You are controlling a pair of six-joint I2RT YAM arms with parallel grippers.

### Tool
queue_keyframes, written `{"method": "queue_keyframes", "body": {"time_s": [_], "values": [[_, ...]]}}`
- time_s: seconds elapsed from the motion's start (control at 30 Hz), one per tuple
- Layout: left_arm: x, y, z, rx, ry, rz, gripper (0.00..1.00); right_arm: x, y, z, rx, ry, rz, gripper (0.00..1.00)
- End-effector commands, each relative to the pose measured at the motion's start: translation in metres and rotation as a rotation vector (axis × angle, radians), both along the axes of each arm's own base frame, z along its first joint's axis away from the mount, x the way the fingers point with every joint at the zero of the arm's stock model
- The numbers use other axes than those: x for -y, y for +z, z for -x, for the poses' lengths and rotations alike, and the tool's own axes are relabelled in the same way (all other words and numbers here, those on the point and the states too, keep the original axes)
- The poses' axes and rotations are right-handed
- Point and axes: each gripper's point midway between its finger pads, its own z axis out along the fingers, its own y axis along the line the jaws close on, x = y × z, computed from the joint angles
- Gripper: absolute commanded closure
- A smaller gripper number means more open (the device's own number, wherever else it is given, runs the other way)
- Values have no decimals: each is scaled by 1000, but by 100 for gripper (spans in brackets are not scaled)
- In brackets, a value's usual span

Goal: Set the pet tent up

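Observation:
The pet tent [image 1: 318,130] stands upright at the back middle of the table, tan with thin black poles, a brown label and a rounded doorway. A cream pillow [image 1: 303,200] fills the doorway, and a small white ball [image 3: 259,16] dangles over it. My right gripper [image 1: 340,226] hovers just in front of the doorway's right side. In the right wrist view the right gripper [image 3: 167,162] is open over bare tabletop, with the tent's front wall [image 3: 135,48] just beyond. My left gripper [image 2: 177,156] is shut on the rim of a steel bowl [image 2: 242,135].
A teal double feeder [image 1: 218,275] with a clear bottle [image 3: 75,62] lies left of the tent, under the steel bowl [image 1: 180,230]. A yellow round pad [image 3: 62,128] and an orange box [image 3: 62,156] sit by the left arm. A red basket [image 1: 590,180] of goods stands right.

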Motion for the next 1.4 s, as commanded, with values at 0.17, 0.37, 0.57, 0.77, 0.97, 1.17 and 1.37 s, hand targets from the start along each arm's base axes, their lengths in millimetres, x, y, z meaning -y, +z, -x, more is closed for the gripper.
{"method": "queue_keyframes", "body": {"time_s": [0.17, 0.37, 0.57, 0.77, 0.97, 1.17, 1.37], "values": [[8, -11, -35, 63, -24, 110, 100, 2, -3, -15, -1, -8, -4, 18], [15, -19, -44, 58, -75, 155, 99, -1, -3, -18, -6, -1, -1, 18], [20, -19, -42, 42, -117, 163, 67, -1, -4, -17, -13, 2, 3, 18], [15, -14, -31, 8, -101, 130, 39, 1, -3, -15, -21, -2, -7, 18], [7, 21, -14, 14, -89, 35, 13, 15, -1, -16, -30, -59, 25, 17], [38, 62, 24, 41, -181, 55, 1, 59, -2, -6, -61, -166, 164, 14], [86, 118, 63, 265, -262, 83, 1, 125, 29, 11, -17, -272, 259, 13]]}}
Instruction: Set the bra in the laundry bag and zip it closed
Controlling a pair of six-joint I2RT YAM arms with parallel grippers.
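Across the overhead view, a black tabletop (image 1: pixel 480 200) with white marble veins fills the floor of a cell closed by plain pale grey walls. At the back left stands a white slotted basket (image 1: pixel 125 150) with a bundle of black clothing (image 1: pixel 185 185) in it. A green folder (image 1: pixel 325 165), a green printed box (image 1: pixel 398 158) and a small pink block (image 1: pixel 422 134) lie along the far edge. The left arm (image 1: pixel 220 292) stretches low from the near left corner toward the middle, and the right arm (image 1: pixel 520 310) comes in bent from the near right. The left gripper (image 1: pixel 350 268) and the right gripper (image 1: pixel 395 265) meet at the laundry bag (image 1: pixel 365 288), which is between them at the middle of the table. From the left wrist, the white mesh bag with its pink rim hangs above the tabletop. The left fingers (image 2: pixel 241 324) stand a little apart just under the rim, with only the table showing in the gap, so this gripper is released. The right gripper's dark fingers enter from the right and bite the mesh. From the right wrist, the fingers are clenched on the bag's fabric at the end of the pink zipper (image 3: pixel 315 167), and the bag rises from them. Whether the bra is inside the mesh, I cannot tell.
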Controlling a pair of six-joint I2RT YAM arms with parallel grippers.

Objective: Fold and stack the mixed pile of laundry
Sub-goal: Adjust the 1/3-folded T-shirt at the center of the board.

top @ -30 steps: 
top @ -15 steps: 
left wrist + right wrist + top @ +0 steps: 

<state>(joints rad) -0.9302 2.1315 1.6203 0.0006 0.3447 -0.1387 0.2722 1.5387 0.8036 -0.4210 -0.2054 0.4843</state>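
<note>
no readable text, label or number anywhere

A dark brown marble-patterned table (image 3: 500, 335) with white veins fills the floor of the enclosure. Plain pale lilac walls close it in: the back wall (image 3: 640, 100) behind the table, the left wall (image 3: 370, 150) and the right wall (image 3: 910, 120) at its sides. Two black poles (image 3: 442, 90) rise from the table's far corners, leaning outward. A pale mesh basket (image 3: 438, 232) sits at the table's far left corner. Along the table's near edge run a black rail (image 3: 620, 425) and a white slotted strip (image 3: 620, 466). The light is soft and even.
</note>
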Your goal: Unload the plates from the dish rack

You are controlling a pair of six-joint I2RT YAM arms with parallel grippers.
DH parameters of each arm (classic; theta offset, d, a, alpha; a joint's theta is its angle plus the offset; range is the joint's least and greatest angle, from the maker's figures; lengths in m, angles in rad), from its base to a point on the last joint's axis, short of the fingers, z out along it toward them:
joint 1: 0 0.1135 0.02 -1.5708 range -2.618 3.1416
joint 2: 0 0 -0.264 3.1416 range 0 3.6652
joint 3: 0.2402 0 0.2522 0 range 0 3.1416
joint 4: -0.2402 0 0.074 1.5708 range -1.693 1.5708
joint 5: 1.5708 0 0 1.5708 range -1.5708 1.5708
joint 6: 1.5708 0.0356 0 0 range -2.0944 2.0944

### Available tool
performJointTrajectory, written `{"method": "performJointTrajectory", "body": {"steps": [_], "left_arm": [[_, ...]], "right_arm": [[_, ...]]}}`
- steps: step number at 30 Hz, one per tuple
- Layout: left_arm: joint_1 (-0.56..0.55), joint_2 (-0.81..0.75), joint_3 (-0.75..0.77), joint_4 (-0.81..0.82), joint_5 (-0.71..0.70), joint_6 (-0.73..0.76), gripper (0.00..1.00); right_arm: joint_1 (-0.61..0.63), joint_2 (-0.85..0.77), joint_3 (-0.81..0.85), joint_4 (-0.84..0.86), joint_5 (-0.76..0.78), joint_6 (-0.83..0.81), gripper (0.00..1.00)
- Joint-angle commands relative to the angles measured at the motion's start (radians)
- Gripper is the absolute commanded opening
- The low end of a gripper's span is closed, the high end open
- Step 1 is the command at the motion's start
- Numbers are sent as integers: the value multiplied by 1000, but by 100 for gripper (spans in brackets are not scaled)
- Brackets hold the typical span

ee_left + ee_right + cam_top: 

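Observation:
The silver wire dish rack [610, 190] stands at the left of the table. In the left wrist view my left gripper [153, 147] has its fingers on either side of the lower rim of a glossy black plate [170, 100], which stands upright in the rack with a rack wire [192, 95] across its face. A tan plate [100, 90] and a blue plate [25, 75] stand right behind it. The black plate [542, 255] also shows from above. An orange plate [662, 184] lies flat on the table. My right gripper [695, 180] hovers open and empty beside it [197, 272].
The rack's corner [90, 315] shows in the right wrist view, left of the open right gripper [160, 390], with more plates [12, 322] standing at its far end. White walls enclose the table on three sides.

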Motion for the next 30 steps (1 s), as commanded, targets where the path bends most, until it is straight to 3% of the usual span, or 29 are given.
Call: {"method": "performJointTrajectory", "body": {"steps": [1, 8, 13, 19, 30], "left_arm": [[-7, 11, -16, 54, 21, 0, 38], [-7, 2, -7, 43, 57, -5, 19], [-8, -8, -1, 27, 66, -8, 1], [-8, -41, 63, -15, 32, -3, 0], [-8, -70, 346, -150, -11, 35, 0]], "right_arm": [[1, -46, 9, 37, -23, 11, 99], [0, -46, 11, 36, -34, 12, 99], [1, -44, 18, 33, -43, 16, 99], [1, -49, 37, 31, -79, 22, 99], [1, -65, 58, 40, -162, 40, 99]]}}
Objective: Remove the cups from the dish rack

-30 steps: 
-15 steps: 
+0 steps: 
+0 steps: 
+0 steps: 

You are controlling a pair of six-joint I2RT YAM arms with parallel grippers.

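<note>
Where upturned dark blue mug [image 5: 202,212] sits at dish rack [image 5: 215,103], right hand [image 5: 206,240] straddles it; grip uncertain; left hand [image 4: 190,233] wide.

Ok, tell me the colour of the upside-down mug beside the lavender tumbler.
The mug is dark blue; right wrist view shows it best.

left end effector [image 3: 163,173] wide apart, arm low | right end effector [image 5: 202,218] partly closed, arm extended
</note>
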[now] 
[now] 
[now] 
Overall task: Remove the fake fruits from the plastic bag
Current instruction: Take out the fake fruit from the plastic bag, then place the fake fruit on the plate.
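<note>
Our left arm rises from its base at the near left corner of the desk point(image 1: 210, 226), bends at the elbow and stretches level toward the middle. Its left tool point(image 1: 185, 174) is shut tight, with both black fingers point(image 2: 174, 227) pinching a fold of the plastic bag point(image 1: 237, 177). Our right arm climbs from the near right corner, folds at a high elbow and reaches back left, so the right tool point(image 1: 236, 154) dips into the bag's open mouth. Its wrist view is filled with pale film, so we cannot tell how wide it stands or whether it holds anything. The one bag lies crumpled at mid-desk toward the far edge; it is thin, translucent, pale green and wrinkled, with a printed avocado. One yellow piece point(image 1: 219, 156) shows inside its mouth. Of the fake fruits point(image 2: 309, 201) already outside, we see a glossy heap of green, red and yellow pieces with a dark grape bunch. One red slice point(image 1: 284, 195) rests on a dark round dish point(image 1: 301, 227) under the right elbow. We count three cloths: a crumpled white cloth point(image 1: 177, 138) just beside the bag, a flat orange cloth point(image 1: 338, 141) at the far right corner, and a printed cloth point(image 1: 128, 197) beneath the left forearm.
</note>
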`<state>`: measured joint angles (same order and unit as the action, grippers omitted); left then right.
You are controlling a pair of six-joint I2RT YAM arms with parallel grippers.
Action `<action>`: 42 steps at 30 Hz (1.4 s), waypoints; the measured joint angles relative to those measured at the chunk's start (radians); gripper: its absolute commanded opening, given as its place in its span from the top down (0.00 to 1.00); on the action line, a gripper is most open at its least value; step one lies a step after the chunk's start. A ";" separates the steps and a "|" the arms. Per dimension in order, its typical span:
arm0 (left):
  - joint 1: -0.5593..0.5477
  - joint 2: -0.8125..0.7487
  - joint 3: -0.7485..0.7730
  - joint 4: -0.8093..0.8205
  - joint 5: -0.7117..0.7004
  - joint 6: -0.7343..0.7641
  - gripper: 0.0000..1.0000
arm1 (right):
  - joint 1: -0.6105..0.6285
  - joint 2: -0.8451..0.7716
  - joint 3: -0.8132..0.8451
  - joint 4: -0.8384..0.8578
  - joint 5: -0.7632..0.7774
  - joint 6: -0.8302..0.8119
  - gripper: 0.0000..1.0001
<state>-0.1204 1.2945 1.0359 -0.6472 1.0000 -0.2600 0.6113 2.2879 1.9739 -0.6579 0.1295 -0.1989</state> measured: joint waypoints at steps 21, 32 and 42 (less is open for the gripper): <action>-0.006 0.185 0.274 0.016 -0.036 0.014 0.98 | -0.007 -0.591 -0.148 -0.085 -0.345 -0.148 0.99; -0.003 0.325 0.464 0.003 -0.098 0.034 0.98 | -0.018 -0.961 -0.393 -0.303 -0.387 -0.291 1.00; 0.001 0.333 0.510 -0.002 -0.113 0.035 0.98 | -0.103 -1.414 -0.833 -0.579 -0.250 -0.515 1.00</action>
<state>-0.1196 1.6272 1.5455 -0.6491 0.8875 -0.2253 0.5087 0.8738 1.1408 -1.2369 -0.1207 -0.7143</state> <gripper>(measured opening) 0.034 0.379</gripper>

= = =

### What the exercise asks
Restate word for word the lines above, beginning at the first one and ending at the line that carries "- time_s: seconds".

### Reply to the exercise
You are controlling a pair of six-joint I2RT YAM arms with parallel grippers.

### Tool
queue_keyframes, written `{"method": "queue_keyframes", "body": {"time_s": [_], "values": [[_, ...]]}}`
- time_s: seconds elapsed from the motion's start (control at 30 Hz), one per tuple

The answer has been fully written out.